PROBLEM:
Extract the full listing verbatim and drop any pictures from your copy.

COLLECTED MATERIAL:

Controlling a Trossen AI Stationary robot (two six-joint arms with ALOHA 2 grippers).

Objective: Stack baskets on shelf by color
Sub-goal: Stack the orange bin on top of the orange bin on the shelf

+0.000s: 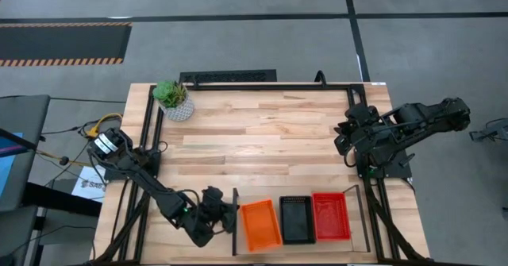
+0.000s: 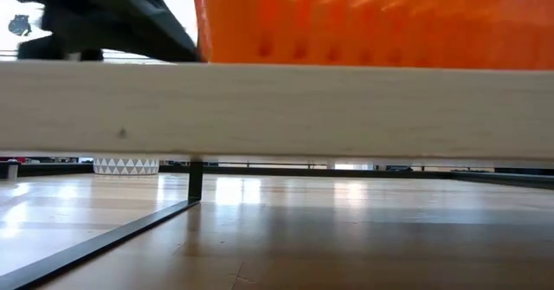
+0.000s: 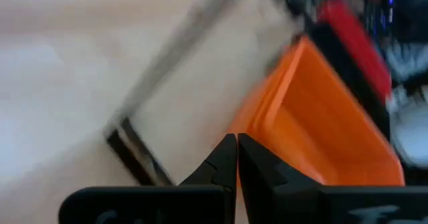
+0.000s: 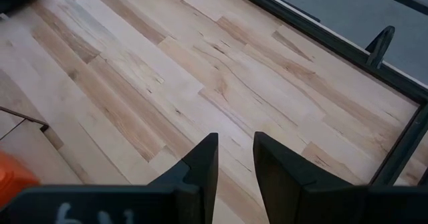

EXERCISE SOLUTION:
Controlling a Trossen AI Stationary robot (two six-joint arms with ALOHA 2 grippers).

Objective: Stack baskets on shelf by color
Sub-goal: Stack the orange bin on top of the orange bin on the shelf

+0.000s: 
+0.000s: 
+0.000s: 
+0.000s: 

The answer requires no further additions.